I think I am protective of Arab cultures too ( did you read my piece on Charlie Hebdo and Isis and decadence?)
I am supremely attracted to many aspects of the ‘middle east’ ( quite an annoying phrase ) but obviously ISI and the like I am far less fond of.
If I could travel in that region safely I’d be there in a jiffy.
I remember your article on JeSuisCharlie. I was really surprised as I was expecting musings on the olfactory arts, but I was really touched that you contributed to this argument in such a positive way – online, most of the contributions were either far too negative, divisive, and unnecessarily hurtful. The balance is always delicate with issues like that: how to you criticize Charlie Hebdo’s practices in such a emotionally heightened environment. Tricky! How do you criticize any publication on terms of balance on responsibility, when you also believe inf freedom of speech. I always find it difficult and in the aftermath of the tragic events in Paris, I mostly kept my mouth shut…sometimes online debate is impossible. Another thing I find annoying about online debate is the soundbites, and twitter encourages those sodding hashtag things. I do like twitter, but sometimes debates need to be conducted differently. Discussing these same issues with friends and colleagues was far more fruitful.

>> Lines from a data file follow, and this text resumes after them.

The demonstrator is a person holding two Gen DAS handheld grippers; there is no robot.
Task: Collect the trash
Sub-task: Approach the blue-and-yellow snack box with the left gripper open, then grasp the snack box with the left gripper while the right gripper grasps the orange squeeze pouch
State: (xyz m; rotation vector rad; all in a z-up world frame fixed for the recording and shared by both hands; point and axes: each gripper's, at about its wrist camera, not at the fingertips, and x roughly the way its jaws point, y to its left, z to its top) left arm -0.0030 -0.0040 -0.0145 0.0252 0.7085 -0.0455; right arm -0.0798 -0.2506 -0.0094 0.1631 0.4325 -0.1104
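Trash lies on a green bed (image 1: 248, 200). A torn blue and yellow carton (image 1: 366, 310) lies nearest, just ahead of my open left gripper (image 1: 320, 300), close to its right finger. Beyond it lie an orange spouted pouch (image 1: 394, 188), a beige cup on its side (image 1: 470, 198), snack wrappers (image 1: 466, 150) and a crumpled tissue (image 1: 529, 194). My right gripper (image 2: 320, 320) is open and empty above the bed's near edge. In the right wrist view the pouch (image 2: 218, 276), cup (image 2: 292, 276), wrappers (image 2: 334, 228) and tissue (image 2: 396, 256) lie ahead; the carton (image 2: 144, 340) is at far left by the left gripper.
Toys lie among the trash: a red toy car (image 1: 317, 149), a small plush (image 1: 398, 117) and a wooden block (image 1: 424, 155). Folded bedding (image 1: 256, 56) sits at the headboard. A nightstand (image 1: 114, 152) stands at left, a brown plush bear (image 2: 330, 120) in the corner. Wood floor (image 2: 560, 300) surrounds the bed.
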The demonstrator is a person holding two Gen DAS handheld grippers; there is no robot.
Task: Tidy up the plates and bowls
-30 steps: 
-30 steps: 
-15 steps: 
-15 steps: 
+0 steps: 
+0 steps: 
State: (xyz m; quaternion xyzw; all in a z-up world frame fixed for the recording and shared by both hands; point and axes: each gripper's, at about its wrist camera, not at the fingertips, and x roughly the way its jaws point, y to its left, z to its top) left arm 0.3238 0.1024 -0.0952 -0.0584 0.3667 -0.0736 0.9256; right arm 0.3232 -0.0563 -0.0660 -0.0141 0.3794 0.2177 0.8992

I really hope the tragic events in the Arab world end soon and that you’ll be able to visit
Me too. Maybe in my next lifetime?
Well…this was the perfume of my wedding day..
I got married in Paris,with the best man a woman can dream of, in a wonderful hotel in Place Vendôme..
My wedding cake and favours were from Ladurèe and everything smelled exactly like this perfume.
I have bought some bottles to remind me everytime I want the magic of that day and my husband wore the perfect match to this perfume, L’homme Ideal.
I can say that every day with my man is le plus beau…but THAT day was the day..
I am a doctor, an anesthesiologist , a surfer, a modern woman…but nothing in my life can be compared to be my husband’s wife.
This is the best thing I have ever done and the day of my wedding was le plus beau jour de ma vie and It couldn’t have smelled better!
A lovely thing to read and I am glad that a perfume has had that effect.